Please can you switch to the latest LTS which is 5.21/stable.

I can do that, but I'm trying to use lxd to implement stable builds for git-ubuntu users, and I can't control what lxd they are running or change it. Is there any way I can detect that it's not going to work in advance, please, so I can give the user a useful error message?

tomponline commented 4 months ago

In that case, any chance we can predict the failure and refuse to launch such an image please, rather than fail in unpredictable ways afterwards?

That would require feature development which is no longer occurring for the 4.0.x series.

We plan one more release to update the default remotes to the new image server and then its critical security fixes only.

tomponline commented 4 months ago

I can do that, but I'm trying to use lxd to implement stable builds for git-ubuntu users, and I can't control what lxd they are running or change it. Is there any way I can detect that it's not going to work in advance, please, so I can give the user a useful error message?

Because containers share the host kernel and the cgroup layout, its a function of the host + container guest as to whether they function together. The big change was the switch to unified cgroups (cgroupv2) that mean running newer guests on older hosts upset some systemd services because they heavily rely on cgroups.

Does ubuntu:focal work for you on a Focal host with LXD 4.0?

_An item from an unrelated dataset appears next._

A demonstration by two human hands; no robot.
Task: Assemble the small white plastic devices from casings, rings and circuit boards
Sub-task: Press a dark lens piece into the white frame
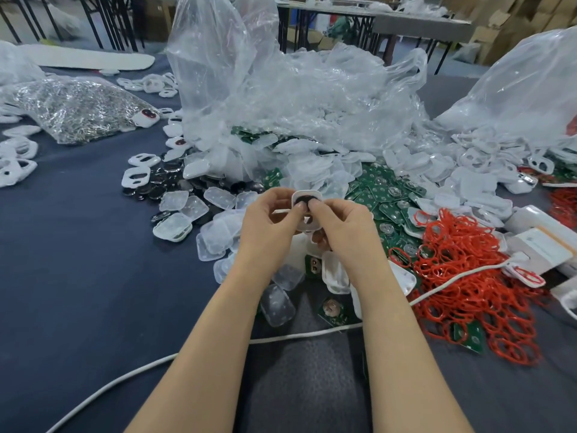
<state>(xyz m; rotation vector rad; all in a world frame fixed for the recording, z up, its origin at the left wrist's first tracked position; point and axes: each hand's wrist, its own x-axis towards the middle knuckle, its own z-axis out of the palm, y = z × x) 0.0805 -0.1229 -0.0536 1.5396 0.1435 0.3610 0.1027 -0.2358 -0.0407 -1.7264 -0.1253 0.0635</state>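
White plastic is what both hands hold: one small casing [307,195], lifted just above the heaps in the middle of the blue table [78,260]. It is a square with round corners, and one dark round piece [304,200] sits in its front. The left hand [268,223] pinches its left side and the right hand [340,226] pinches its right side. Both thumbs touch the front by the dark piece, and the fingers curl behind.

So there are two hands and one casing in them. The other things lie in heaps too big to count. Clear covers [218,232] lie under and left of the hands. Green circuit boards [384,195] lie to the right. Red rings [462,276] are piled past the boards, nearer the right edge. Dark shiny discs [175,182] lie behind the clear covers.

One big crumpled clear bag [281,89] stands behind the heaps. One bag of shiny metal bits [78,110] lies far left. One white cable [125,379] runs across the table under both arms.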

basak commented 4 months ago

Does ubuntu:focal work for you on a Focal host with LXD 4.0?

Yes that works fine. But it doesn't solve the general case of wanting to use lxd in defaults on (eg) an LTS release with the Ubuntu development release in a container to do builds.

I'll file a separate issue for the general case - thanks.